What is being asked – Copy out all the lines of the data precisely, omitting any pictures.

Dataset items

⟨

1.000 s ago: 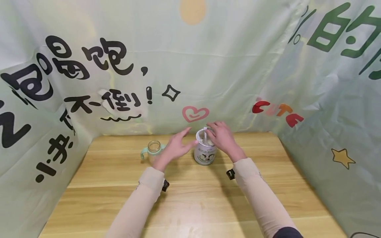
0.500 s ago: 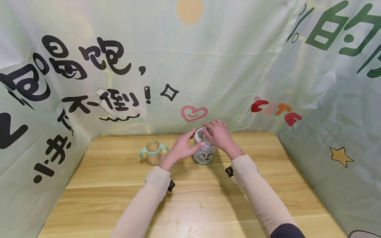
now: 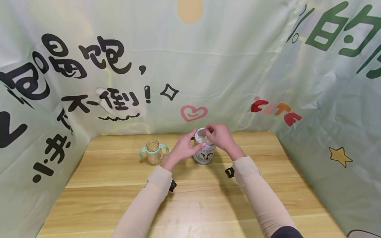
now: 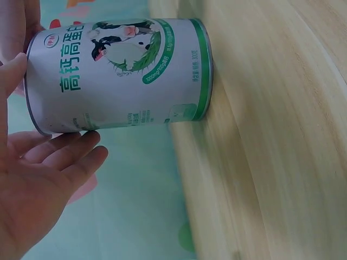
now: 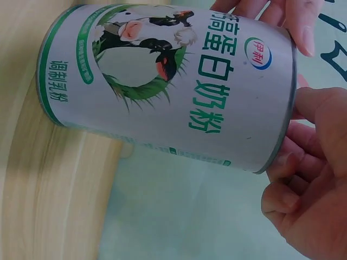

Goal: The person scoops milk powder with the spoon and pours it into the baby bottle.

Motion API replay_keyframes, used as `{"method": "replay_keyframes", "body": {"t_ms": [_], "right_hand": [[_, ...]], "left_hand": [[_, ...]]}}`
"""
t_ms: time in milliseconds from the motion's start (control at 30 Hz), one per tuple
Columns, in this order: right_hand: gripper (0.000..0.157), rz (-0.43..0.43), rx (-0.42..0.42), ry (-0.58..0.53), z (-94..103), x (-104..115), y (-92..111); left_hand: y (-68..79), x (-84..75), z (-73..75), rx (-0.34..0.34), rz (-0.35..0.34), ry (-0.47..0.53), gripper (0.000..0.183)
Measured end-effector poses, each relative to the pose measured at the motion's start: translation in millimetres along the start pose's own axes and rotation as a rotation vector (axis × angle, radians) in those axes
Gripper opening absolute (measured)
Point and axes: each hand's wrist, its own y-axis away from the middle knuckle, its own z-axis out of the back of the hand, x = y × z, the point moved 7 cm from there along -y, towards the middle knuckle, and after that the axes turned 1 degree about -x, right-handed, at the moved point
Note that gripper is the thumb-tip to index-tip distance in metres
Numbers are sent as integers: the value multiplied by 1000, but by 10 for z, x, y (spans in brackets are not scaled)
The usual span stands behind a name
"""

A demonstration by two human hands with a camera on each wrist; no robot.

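Note:
A white milk powder can (image 3: 206, 157) with green print and a cow picture stands upright near the back of the table. Its top is uncovered, and pale contents show inside. My left hand (image 3: 185, 148) grips the can's left side close to the rim, thumb toward me and fingers behind. At the right of the opening, my right hand (image 3: 222, 136) has its fingers curled and pinches the white scoop, which is almost entirely hidden by them. The right wrist view shows those curled fingers (image 5: 284, 197) at the can's rim.
Left of the can stands a clear baby bottle (image 3: 153, 153), uncapped, with two mint-green handles. Both are on a wooden table (image 3: 190, 205). Printed fabric (image 3: 148, 59) hangs behind the table and along both sides.
My left hand has moved right onto the can, uncovering more of the bottle. My right hand's fingers have closed in at the opening, and the white handle standing there earlier is now covered.

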Motion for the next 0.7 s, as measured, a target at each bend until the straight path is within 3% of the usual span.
{"method": "replay_keyframes", "body": {"t_ms": [333,700], "right_hand": [[21,-79,-28,-82,31,-131,38],[25,-100,26,-184,8,-209,78]], "left_hand": [[-15,29,14,-14,0,42,90],[-24,17,-1,-12,2,33,90]]}}
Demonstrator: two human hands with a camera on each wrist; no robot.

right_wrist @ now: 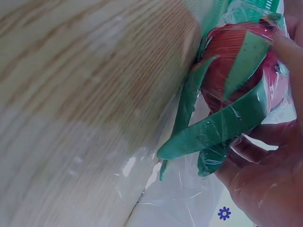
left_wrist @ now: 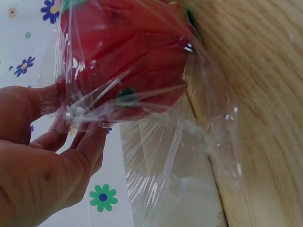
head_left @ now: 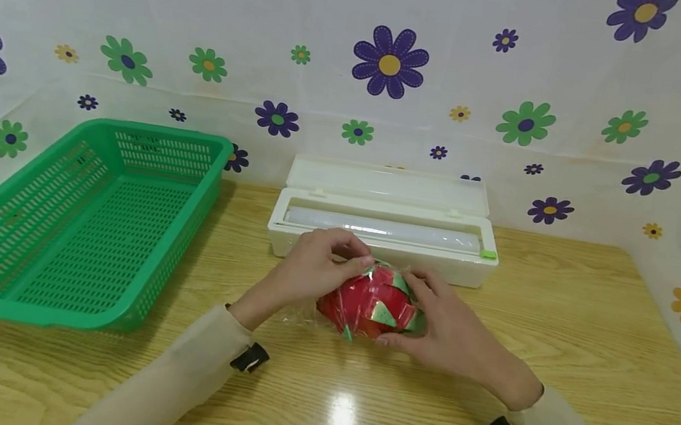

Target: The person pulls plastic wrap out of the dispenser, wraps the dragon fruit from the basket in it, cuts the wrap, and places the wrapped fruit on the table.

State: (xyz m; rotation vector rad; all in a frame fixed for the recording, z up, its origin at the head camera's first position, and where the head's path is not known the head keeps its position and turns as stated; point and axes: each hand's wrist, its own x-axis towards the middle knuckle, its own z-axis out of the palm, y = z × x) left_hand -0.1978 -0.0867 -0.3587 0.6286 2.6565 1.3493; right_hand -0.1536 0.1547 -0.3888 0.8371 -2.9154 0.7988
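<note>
A red dragon fruit (head_left: 367, 303) with green scales lies on its side on the table, with clear plastic wrap (left_wrist: 163, 156) around it. My left hand (head_left: 315, 271) is at its left end, thumb and fingers pinching the wrap close against the fruit. From the other side, my right hand (head_left: 456, 338) grips the leafy end, thumb in front and fingers behind. Long green leaves (right_wrist: 218, 125) show under the film in the right wrist view. In the left wrist view, a loose flap of film hangs past the fruit's end.
Directly behind the fruit stands a white wrap dispenser (head_left: 374, 255), lid up, with a roll of film (head_left: 382, 228) inside and a green slider (head_left: 488, 254) at its right end. A green basket (head_left: 172, 247) sits on the left. Behind the wooden table (head_left: 578, 333) hangs a flowered cloth (head_left: 429, 138).
</note>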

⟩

Written response –
1.000 s ago: 
0.500 s ago: 
now: 
now: 
now: 

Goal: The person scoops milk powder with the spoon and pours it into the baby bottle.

Motion API replay_keyframes, used as `{"method": "replay_keyframes", "body": {"t_ms": [_], "right_hand": [[_, ...]], "left_hand": [[_, ...]]}}`
"""
t_ms: time in milliseconds from the motion's start (control at 30 Hz), one per tuple
Columns, in this order: right_hand: gripper (0.000..0.157), rz (-0.43..0.43), rx (-0.42..0.42), ry (-0.58..0.53), z (-94..103), x (-104..115), y (-92..111); left_hand: y (-68..79), x (-84..75), z (-73..75), rx (-0.34..0.34), rz (-0.35..0.34), ry (-0.47..0.53), gripper (0.000..0.183)
Measured end-effector poses, each relative to the pose measured at the motion's start: translation in millimetres along the start pose's own axes and rotation as a rotation vector (axis × angle, radians) in those axes
Gripper opening absolute (measured)
Point and axes: each hand's wrist, its own y-axis away from the middle knuckle, its own z-axis out of the back of the hand, x = y × z, the point moved 7 cm from there along -y, towards the middle knuckle, and after that the axes turned 1 degree about -x, right-handed, at the moved point
Note that gripper is the thumb-tip to index-tip distance in metres
Numbers are sent as integers: the value multiplied by 1000, but by 10 for z, x, y (spans in brackets are not scaled)
The usual span stands behind a name
"""

A demonstration by two human hands with a camera on each wrist; no robot.

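Note:
A white milk powder can (image 3: 206, 157) with green print and a cow picture stands upright near the back of the table. Its top is uncovered, and pale contents show inside. My left hand (image 3: 185, 148) grips the can's left side close to the rim, thumb toward me and fingers behind. At the right of the opening, my right hand (image 3: 222, 136) has its fingers curled and pinches the white scoop, which is almost entirely hidden by them. The right wrist view shows those curled fingers (image 5: 284, 197) at the can's rim.
Left of the can stands a clear baby bottle (image 3: 153, 153), uncapped, with two mint-green handles. Both are on a wooden table (image 3: 190, 205). Printed fabric (image 3: 148, 59) hangs behind the table and along both sides.
My left hand has moved right onto the can, uncovering more of the bottle. My right hand's fingers have closed in at the opening, and the white handle standing there earlier is now covered.
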
Motion for the next 0.7 s, as measured, a target at each bend until the straight path is within 3% of the usual span.
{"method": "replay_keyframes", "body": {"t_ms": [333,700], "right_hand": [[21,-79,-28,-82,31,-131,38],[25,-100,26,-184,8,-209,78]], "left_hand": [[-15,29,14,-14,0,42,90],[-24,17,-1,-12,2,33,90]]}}
Demonstrator: two human hands with a camera on each wrist; no robot.

right_wrist @ now: 
left_wrist @ now: 
head_left @ now: 

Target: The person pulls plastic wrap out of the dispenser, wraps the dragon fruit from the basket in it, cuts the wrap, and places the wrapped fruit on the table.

State: (xyz m; rotation vector rad; all in a frame fixed for the recording, z up, its origin at the head camera's first position, and where the head's path is not known the head keeps its position and turns as stated; point and axes: each hand's wrist, its own x-axis towards the middle knuckle, its own z-axis out of the palm, y = z × x) left_hand -0.1978 -0.0867 -0.3587 0.6286 2.6565 1.3493; right_hand -0.1536 0.1547 -0.3888 0.8371 -2.9154 0.7988
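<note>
A red dragon fruit (head_left: 367, 303) with green scales lies on its side on the table, with clear plastic wrap (left_wrist: 163, 156) around it. My left hand (head_left: 315, 271) is at its left end, thumb and fingers pinching the wrap close against the fruit. From the other side, my right hand (head_left: 456, 338) grips the leafy end, thumb in front and fingers behind. Long green leaves (right_wrist: 218, 125) show under the film in the right wrist view. In the left wrist view, a loose flap of film hangs past the fruit's end.
Directly behind the fruit stands a white wrap dispenser (head_left: 374, 255), lid up, with a roll of film (head_left: 382, 228) inside and a green slider (head_left: 488, 254) at its right end. A green basket (head_left: 172, 247) sits on the left. Behind the wooden table (head_left: 578, 333) hangs a flowered cloth (head_left: 429, 138).
</note>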

Nothing remains to be added to this answer.